Hypercoagulable states are recognized contributors to flap failure.⁶ Inherited conditions (eg, Factor V Leiden, prothrombin G20210A, and protein C/S or antithrombin III deficiency) affect 5% to 8% of Western populations, while acquired coagulopathies (eg, malignancy-associated hypercoagulability, cirrhosis) are even more prevalent in surgical cohorts.^6-9 Their propensity for peri-anastomotic thrombosis renders patients a high-risk group during free-flap reconstruction.

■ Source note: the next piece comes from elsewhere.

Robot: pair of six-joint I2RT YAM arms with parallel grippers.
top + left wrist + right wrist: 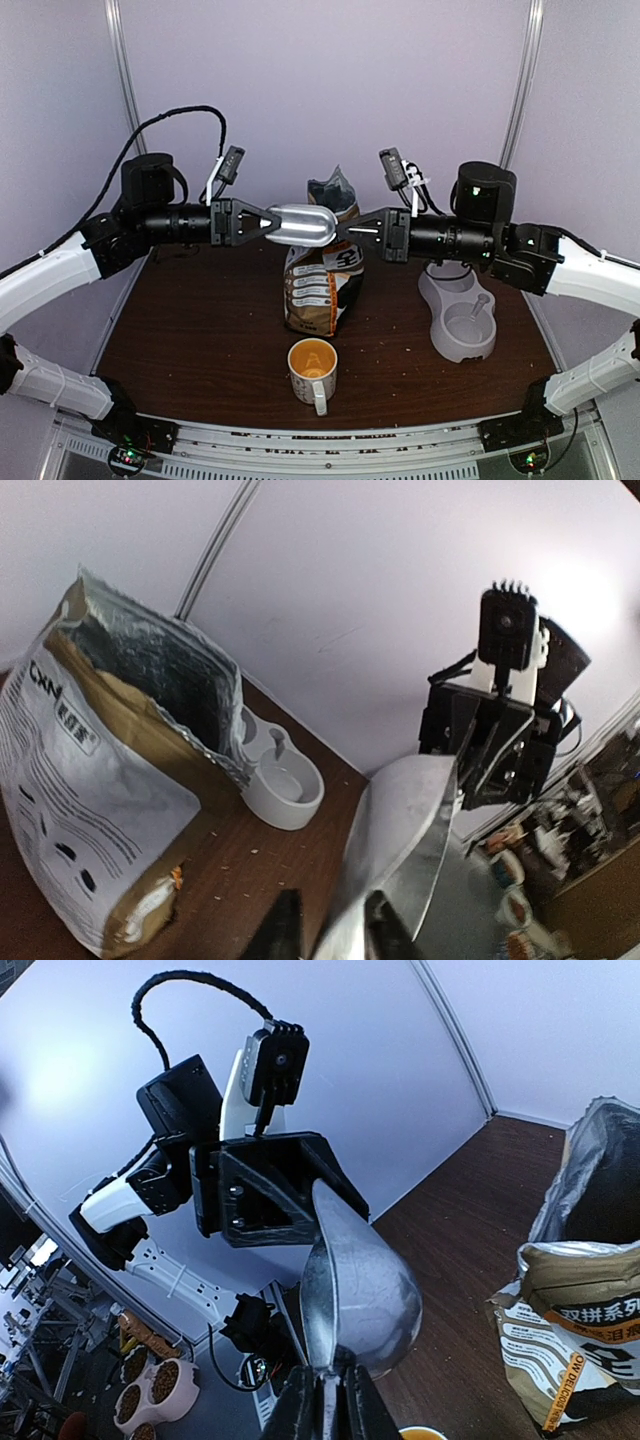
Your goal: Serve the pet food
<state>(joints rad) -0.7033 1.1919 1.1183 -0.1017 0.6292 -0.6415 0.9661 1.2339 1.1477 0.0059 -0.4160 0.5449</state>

Despite risks, data on H&N microvascular outcomes in this population are limited, and perioperative management lacks consensus. This case series describes perioperative courses and outcomes in patients with inherited coagulopathies—including thrombophilias—undergoing H&N free flaps, aiming to inform risk stratification and guide evidence-based perioperative protocols for this high-risk cohort.

Materials and Methods

Data Collection

Following Institutional Review Board approval (#24-0785), electronic health records were queried using Informatics for Integrating Biology and the Bedside (i2b2) to identify eligible patients. Two reviewers (M.M. and G.A.) performed a chart review.

Cohort Definition

Inclusion criteria were patients aged ≥18 years who underwent a H&N free flap between April 2014 and October 2024, with a diagnosed inherited coagulopathy. The corresponding Current Procedural Terminology (CPT) codes for H&N reconstruction and International Classification of Diseases (ICD-9)/-10 codes for the coagulopathies were input into the query (Supplementary Table 1). Exclusion criteria included non-H&N reconstruction, incomplete documentation, or <90 days of follow-up.

Outcomes

The primary outcome was flap-related thrombosis occurring intraoperatively or postoperatively and confirmed by clinical signs or intraoperative findings during take-back. Secondary outcomes included complications within 90 days postoperatively. These encompassed flap complications (eg, total or partial flap loss, infection, hematoma) and medical complications. Complete flap loss was defined as full necrosis of the flap requiring debridement or removal. Partial flap loss was defined as necrosis involving ≥20% of the flap surface area, based on clinical judgment in operative notes, provider assessments, and photographic records. We also recorded transfusion events (intra/postoperative).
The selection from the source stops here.